American actress (1918–1998)

Joan Banks (October 30, 1918 – January 18, 1998) was an American film, television, stage, and radio actress (described as "a soapbox queen"), who often appeared in dramas with her husband, Frank Lovejoy.

==Early life==
Banks attended a school of Russian ballet as a little girl and excelled as a swimmer during high school. Her talent earned her a scholarship to the American Academy of Dramatic Art, and she attended Hunter College.

==Career==

===Radio===
Banks first appeared on radio with Walter O'Keefe in 1936, when she was 18. At that same age, she became the first "feminine stooge" for Stoopnagle and Budd on their show. Her other roles on radio programs include:

| Program | Role |
|---|---|
| Bringing Up Father | Nora |
| Buck Private and His Girl | "snooty" deb |
| Gangbusters | various |
| Her Honor, Nancy James | secretary |
| John's Other Wife | Roberta Lansing |
| My Friend Irma | Jane Stacy |
| The Home of the Brave | N/A |
| Nightbeat | various |
| The O'Neills | Peggy O'Neill Kayden |
| This Day Is Ours | Eleanor MacDonald |
| Valiant Lady | Joan Hargrave-Scott |
| Young Widder Brown | Camilla |

===Film===
Banks began her Hollywood career with small roles in such films as Cry Danger (1951) and Washington Story (1952). She became better known in the 1950s and early 1960s for her many appearances as a supporting actress in films such as My Pal Gus. In 1961, Banks appeared in the movie Return to Peyton Place.

===Television===
On March 25, 1958, Banks co-starred with husband Lovejoy in an episode of his Meet McGraw program.
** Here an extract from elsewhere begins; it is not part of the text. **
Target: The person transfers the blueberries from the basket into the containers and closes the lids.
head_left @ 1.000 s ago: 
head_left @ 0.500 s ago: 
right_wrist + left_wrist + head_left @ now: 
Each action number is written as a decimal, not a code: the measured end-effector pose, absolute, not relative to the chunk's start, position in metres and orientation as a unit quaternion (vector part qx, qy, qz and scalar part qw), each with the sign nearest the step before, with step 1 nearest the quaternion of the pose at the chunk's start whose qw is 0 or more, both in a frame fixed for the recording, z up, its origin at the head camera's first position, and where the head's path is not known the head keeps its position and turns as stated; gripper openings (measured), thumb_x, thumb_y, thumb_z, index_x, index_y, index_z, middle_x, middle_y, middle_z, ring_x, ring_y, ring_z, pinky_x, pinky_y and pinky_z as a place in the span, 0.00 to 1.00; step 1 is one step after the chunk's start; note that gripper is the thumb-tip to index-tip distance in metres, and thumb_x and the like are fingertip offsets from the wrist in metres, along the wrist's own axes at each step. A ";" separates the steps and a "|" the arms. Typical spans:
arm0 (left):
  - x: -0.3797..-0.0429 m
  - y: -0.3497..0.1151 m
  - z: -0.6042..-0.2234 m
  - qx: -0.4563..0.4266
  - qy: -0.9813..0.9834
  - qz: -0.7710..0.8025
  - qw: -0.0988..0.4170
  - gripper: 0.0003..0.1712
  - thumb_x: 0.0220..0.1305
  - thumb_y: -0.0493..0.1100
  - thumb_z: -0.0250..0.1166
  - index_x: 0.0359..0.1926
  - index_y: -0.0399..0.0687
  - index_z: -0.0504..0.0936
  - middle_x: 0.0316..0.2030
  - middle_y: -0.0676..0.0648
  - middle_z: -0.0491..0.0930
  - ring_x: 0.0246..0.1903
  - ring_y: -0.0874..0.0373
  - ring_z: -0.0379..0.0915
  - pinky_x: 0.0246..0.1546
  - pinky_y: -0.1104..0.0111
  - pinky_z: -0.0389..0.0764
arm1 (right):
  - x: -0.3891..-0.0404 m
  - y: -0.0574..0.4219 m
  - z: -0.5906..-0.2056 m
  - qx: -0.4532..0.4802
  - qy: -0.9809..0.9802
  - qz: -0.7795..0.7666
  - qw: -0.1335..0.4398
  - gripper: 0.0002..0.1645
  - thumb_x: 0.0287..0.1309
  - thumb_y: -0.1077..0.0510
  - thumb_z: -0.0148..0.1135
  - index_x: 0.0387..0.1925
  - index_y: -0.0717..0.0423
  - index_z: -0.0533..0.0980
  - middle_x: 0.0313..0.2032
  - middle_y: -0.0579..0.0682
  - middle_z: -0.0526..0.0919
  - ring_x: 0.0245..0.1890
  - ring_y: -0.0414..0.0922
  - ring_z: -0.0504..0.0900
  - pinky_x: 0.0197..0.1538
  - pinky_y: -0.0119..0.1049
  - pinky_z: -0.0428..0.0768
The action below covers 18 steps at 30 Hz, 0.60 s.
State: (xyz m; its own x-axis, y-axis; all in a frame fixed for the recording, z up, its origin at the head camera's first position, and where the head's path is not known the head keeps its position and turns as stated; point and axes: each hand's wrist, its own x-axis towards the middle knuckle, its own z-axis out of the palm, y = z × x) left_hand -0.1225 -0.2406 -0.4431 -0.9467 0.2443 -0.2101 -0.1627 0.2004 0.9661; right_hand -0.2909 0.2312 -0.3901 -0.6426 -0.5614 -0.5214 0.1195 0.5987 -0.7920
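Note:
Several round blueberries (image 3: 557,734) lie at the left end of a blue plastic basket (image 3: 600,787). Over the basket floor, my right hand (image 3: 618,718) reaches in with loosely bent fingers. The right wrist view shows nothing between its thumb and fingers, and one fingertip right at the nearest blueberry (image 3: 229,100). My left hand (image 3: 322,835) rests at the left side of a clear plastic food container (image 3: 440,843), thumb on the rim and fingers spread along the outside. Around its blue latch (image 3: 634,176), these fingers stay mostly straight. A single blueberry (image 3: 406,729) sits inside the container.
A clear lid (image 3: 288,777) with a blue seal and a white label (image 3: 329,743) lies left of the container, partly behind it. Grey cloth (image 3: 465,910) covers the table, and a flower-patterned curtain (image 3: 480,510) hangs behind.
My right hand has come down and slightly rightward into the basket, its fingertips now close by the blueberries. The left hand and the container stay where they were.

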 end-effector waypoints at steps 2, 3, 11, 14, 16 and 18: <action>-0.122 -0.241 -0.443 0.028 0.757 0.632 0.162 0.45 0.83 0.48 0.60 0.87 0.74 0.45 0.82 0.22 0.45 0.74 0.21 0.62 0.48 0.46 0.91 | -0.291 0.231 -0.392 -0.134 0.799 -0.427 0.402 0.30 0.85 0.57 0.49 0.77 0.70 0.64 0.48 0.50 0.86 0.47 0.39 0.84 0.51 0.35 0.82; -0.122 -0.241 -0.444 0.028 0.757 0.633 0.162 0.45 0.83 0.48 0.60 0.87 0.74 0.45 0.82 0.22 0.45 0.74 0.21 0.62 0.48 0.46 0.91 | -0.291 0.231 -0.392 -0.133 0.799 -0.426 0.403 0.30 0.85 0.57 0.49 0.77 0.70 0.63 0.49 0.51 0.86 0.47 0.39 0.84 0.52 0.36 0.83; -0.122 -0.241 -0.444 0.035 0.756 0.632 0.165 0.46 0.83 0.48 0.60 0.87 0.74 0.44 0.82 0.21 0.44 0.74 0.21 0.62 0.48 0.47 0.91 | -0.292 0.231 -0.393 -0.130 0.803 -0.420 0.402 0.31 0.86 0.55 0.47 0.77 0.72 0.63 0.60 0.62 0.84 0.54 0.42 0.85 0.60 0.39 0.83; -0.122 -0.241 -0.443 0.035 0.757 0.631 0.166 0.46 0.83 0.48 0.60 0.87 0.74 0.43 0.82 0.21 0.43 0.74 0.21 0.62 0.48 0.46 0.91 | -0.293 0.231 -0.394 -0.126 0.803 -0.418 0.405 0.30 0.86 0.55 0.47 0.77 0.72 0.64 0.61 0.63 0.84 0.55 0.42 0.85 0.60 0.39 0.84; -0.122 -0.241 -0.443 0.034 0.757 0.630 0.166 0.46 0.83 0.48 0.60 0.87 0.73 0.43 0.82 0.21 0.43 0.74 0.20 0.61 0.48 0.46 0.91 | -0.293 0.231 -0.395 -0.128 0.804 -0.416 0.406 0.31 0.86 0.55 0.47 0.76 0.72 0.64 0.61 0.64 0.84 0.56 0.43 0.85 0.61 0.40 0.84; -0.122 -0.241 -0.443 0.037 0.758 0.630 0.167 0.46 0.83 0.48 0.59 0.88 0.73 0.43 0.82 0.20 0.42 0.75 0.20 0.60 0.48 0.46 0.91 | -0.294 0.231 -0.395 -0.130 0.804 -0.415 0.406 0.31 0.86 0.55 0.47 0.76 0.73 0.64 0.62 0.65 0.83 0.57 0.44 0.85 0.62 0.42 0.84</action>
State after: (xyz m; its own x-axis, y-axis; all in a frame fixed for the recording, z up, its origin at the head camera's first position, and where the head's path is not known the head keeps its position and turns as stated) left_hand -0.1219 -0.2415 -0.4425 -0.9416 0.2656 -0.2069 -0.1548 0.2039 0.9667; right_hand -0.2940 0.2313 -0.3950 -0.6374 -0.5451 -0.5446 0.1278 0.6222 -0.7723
She made five appearances on Perry Mason, including four roles as the murderer: in 1957, she played Karen Alder in "The Case of the Negligent Nymph"; in 1958, she played Valerie Brewster in "The Case of the Fancy Figures"; in 1960, she played Mrs. Joseph Manley in "The Case of the Mythical Monkeys"; in 1961, she played Rhonda Houseman in "The Case of the Left-Handed Liar"; and in 1964, she played Nellie Conway in "The Case of the Woeful Widower". In 1958, she appeared as Clara Hood in the episode, "Fatal Memory," on the TV series Wanted: Dead or Alive. She also made four appearances on National Velvet, two appearances on Alfred Hitchcock Presents, and single appearances on shows such as Ford Theatre, I Love Lucy, Private Secretary, Date with the Angels, The Rough Riders, Mr. Adams and Eve, The Many Loves of Dobie Gillis, Bewitched, and again two appearances on Hazel.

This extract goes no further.